パタヤのライブハウスはなぜKISSばかり演奏するのか?欧米系お父さん向け?

【タイ編】

パタヤには無数のライブハウスがある。ウォーキングストリート、LKメトロ周辺が特に多い。

ビールは1本100バーツ(440円)前後。気になるのはバンドが演奏している曲。どこも同じ楽曲を繰り返し演奏しているように聞こえるのだ。ソイブッカオのLKメトロ前にあるライブハウス。大音響のサウンドが流れている。もはや爆音、騒音に近いが、実は聞きなれた楽曲だった。それはアメリカのハードロックバンドKISSの「ラブガン」だ。これ、1977年、48年前に発表されたアルバムの収録曲だ。

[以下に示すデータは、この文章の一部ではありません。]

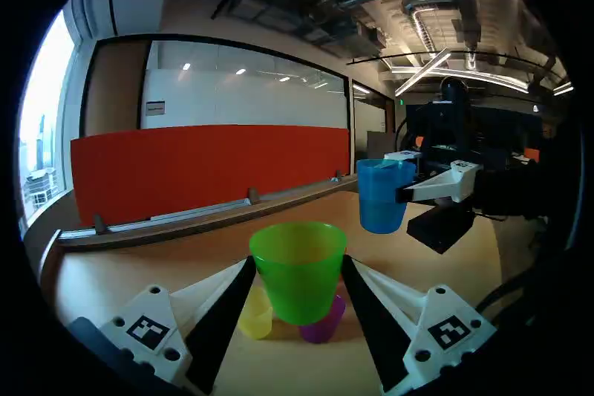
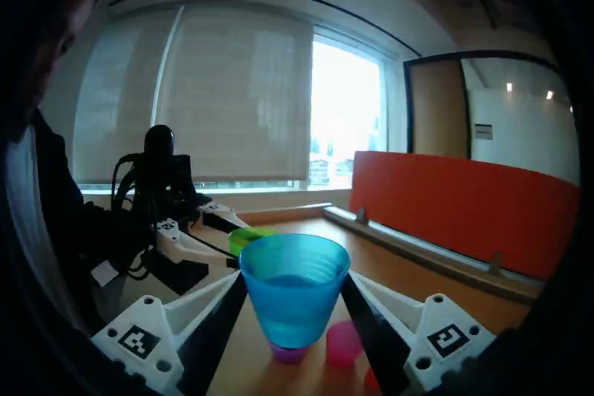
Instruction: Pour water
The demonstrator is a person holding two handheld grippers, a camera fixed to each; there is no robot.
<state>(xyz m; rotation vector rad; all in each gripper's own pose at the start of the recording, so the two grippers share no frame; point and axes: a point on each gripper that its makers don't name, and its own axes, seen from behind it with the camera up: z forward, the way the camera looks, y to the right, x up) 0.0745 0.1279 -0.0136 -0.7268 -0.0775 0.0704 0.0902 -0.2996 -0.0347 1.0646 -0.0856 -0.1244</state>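
Currently the blue cup (image 2: 295,299) is holding water and sitting upright, clamped between both fingers of the right gripper (image 2: 295,277) above the table (image 2: 393,262) — the left gripper (image 1: 298,266) is likewise squeezing the green cup (image 1: 298,288), hovering over a yellow cup (image 1: 256,314) and a purple cup (image 1: 324,328).

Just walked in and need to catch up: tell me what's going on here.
A person holds tongs in each hand. The left tongs grip a green cup, the right tongs a blue cup that seems to hold water. Both cups are upright, apart, above the table; nothing pours yet. A small yellow cup and a purple cup stand on the table beneath the green one.
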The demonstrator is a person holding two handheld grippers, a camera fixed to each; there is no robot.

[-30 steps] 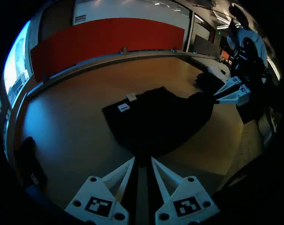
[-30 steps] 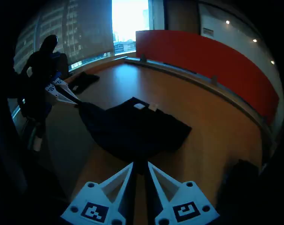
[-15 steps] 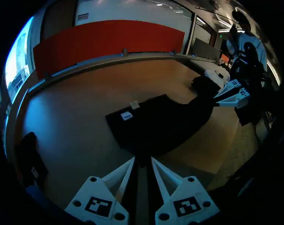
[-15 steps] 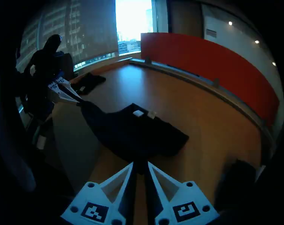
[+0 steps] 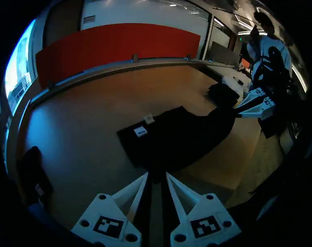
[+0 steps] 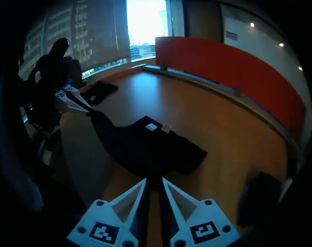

演奏していたのはKISSのコピーバンド。化粧も衣装もそっくりだ。

KISSはボーカルのポール・スタンレー、火を吹き血を吐くパフォーマンスで人気を誇ったベースのジーン・シモンズ、「ベス」や「ハード・ラック・ウーマン」を歌ったドラムのピーター・クリス、ギターのエース・フレーリーの4人組。「デトロイト・ロック・シティ」「ラヴ・ガン」「ブラックダイアモンド」など数々の代表曲を披露していた。

店内は40年以上も前にKISSを聞いていたであろう60代や70代の欧米系お父さんがちらほら座っているが、瓶ビールをチビチビと飲んでいてそれほどノリノリという感じでもない。

他には30代から40代くらいの、はやり欧米系の男性客ばかり。女性もいるにはいるが、音楽を聴いているという様子ではなく彼氏との会話を楽しんでいる。

パタヤのライブハウスではKISSが定番中の定番。他に1983年リリースのヴァンヘイレンのアルバム「1984」に収録された「ジャンプ」(Jump)」、イギリス伝説のロックグループ、レッドツェッペリンの代表曲「天国への階段」やディープ・パープルの「バーン」などもかなりの頻度で歌われている。「天国への階段」はジミー・ペイジの超絶ギターソロで有名なのだが、パタヤのバンドもなかなか上手に演奏する。

パタヤではKISSやレッド・ツェッペリン、ディープ・パープルなどウルトラ級の懐メロが聞けてそれはそれで面白いのだが、若い観光客は知っているのかな?ベトナム戦争当時、パタヤが米軍の一大歓楽地になっていた名残りが強く残っているため、遥か昔、70年代、80年代ロックが定着しているのかもしれない。しかも、パタヤに長期滞在している欧米の男性は年金生活者が多く後期高齢者もたくさん住んでいる。こうした客層のニーズを意識している部分はあるだろう。

ただ、個人的にはせっかく南国のビーチリゾートに来ているのでユーミンや山下達郎、竹内まりあ、など日本のシティポップをゆっくり聴いてみたいものだ。たまに、生バンドが入っているビアバーに行くと、客の出身地を尋ねた後、その国のヒット曲を歌ってくれる場合がある。日本人客がいる場合は多くの確率で谷村新司の「昴ーすばるー」、韓国人客だとBTSの「ダイナマイト」やNewJeansの「DITTO」など。

欧米からの観光客も実はテイラー・スイフトやジャスティン・ビーバーの曲を聴きたいのかもしれない。機会があったらぜひヒアリングしてみたい。